View Full Version : Rotating sphere


Omnignost
05-31-04, 02:26 AM
If you have a sheet of copper in a strong magnetic field and try to move it, ring currents will develop that will oppose the motion. Now I wonder, I you take a copper sphere and spin it with a rotation axis perpendicular to the magnetic field lines, will the field break the rotation? I can't really make up my mind if it should or not.

MacM
05-31-04, 10:49 AM
omnignost,

If you have a sheet of copper in a strong magnetic field and try to move it, ring currents will develop that will oppose the motion. Now I wonder, I you take a copper sphere and spin it with a rotation axis perpendicular to the magnetic field lines, will the field break the rotation? I can't really make up my mind if it should or not.

If you place a conductor in motion in a magnetic field such that it traverses flux lines it will induce eddy currents. Unless the conductor is truly a super conductor where such currents have no resistance, they will cause heating and that will slowly brake the rotation. As the speed of rotation decreases the eddy currents deminish and the braking action is reduced. So the slower it turns the less braking that will occur. Theoretically one can see that as meaning it will never completly stop except for an infinite amount of time.

James R
05-31-04, 08:30 PM
I think MacM is right.

Pete
05-31-04, 08:48 PM
I have a vague memory of Lens' law... I think that the braking from the eddy currents is due not to heating, but to the force induced on the conductor.

Any conductor moving in a magnetic field has a current induced in it.
Any charge moving in a magnetic field experiences a force.

If I remember correctly, Lens's law combines the above effects and states that any conductor moving in a magnetic field will experience a force opposing its motion.

Another way of looking at it is that the eddy currents produce a magnetic field that opposes the field that induced the eddy currents in the first place.

MacM
05-31-04, 09:10 PM
Pete,

I agree. The link to heat of the current was incorrect. It is the counter magnetic field created by the current flow.

http://micro.magnet.fsu.edu/electromag/java/lenzlaw/

blackholesun
06-01-04, 10:25 AM
I'm pretty sure they use this effect to break large diesel locomotives now at high speeds as they only use the mechanical method for slow speeds and emergencies now.

Omnignost
06-01-04, 01:45 PM
It is true that the eddy currents take up the energy as a magnetic field, but just transiently, the energy is rapidly converted to heat by the ohmic resistance of the material. Nobody has given an answer to the sphere problem yet. Maybe I have to make one and see what happens.

PhysMachine
06-01-04, 06:02 PM
You can find results for the torque on a sphere if you refer to the Griffiths Electrodynamics book, the section with the Maxwell stress tensor (my book is not in front of me otherwise I'd just refer you to the page). Although I don't like Griffiths' books for their lack of math, I think it does a pretty good job explaining the stress tensor.

MacM
06-01-04, 08:53 PM
Omnignost,

Nobody has given an answer to the sphere problem yet.

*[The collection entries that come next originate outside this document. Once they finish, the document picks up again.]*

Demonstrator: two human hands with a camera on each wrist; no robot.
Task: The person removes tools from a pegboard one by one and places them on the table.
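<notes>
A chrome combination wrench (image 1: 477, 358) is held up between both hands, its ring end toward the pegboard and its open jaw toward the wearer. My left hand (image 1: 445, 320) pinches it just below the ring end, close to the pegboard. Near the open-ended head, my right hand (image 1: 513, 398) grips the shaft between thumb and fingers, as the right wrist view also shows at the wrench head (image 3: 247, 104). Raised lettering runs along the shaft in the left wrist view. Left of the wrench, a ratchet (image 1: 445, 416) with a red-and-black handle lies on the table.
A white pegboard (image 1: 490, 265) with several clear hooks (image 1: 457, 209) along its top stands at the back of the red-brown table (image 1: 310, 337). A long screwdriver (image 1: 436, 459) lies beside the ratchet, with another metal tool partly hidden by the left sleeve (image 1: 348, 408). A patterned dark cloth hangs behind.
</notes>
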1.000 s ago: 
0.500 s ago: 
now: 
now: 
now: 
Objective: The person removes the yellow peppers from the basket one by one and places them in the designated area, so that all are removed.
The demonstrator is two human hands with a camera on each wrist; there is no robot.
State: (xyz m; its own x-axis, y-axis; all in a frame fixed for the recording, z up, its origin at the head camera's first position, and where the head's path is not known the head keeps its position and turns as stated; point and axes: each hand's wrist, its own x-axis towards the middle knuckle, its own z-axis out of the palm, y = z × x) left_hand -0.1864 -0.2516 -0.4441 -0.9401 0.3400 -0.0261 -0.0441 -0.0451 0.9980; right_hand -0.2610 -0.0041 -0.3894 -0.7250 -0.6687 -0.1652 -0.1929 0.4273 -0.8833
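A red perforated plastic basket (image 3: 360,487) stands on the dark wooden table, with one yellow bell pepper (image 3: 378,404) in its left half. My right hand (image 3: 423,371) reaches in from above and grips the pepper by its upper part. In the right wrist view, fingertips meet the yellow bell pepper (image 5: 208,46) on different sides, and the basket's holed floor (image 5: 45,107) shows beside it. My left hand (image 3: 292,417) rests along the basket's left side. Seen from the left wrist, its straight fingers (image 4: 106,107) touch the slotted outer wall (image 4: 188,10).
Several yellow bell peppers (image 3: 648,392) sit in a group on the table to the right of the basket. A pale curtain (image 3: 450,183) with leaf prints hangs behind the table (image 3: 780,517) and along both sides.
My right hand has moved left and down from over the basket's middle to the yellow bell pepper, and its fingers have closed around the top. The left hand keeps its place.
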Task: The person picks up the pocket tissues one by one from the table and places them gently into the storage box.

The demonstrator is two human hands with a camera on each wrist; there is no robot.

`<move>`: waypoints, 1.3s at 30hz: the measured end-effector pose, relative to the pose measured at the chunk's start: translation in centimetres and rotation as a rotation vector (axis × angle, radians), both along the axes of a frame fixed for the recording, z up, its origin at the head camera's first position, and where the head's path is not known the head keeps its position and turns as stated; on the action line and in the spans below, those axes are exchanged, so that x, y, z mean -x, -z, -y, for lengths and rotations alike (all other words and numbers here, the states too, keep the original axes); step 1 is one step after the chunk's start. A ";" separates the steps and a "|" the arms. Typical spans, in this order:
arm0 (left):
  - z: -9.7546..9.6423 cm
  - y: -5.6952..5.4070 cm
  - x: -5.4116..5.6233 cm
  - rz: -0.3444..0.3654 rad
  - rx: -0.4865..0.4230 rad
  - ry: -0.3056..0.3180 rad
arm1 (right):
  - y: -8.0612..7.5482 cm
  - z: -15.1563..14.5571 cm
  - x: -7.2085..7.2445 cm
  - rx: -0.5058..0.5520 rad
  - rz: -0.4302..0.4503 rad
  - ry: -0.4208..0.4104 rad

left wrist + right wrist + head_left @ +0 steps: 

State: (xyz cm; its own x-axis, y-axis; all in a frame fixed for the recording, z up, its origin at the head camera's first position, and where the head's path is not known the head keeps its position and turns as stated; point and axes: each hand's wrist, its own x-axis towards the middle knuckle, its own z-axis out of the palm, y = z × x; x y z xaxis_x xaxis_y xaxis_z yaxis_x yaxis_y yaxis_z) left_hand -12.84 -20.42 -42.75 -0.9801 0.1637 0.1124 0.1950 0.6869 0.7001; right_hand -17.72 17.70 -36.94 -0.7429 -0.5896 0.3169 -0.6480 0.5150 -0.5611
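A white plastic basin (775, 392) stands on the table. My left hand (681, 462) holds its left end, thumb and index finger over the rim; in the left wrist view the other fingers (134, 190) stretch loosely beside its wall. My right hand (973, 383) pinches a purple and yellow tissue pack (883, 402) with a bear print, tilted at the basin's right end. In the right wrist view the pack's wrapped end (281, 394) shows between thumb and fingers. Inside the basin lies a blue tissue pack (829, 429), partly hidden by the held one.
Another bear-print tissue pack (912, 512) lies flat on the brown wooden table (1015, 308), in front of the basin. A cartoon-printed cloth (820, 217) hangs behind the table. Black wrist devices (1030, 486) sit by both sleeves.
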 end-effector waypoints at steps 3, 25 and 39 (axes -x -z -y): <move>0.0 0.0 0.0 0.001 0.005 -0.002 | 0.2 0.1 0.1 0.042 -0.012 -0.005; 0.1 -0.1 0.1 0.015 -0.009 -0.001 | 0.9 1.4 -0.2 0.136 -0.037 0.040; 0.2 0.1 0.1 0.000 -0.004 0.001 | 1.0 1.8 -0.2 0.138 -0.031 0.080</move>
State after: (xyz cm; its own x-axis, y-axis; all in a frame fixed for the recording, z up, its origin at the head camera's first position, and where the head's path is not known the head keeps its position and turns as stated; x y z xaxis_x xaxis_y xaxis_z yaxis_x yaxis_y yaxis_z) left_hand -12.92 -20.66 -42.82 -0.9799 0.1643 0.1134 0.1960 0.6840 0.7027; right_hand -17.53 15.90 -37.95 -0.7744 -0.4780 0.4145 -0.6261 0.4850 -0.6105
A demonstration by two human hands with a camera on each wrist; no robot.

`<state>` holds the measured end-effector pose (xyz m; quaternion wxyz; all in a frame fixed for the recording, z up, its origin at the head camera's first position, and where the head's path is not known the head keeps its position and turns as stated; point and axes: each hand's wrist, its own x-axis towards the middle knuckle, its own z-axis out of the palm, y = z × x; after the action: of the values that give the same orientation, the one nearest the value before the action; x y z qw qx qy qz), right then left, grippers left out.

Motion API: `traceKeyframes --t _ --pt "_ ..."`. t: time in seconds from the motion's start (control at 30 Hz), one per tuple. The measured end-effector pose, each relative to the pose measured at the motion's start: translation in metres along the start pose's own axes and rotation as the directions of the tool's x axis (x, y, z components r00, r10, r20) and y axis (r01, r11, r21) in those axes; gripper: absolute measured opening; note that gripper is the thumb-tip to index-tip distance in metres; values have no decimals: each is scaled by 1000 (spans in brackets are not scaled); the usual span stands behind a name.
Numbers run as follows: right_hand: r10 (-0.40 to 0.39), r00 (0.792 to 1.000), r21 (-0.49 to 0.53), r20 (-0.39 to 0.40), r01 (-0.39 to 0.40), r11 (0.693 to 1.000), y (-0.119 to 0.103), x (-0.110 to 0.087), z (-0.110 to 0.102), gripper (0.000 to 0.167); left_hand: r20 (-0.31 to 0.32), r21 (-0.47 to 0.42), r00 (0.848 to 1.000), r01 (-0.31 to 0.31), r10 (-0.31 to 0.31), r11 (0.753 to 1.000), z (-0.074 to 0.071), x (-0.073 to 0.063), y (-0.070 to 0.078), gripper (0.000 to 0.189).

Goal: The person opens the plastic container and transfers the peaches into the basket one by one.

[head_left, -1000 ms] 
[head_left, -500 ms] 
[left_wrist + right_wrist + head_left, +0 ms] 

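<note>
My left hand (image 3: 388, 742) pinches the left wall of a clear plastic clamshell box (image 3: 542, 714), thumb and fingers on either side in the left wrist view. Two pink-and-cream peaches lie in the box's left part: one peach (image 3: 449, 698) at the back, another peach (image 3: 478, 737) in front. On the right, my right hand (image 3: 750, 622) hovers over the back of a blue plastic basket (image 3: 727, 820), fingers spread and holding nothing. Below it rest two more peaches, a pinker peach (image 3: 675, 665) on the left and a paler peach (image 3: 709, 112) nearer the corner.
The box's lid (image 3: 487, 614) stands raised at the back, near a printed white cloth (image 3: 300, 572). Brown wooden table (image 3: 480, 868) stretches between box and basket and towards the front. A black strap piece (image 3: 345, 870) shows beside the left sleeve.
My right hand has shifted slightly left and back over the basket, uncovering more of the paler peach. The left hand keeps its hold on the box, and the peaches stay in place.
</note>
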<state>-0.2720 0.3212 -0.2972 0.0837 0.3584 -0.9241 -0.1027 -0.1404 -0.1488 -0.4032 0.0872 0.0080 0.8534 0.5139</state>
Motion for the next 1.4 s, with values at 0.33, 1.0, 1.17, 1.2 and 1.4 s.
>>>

Just what do you think is lacking in the responses you have received. It appears to have been answered.

Quantum Quack
06-02-04, 03:19 AM
omnignost, actually I think it may be worth a try. The fact passed through in opposite directions simultaneously what would happen to the fields created in the sphere I wonder?

Then again it might show pretty boring outcomes too...oh well!

Pete
06-02-04, 09:58 PM
Omnigost,
A sphere rotating in a magnetic field will experience a braking torque.

The eddy currents will not be transient - they will be continually generated as long as the sphere is spinning. Some heat will be generated as a side effect due to ohmic resistance.

Omnignost
06-04-04, 01:31 PM
Yes, I actually did the experiment and it breaks. And yes I realize the current is generated as long as you move the sphere, but as soon as it stops the current dies away and the magnetic energy is dissipated as heat. End of thread I guess.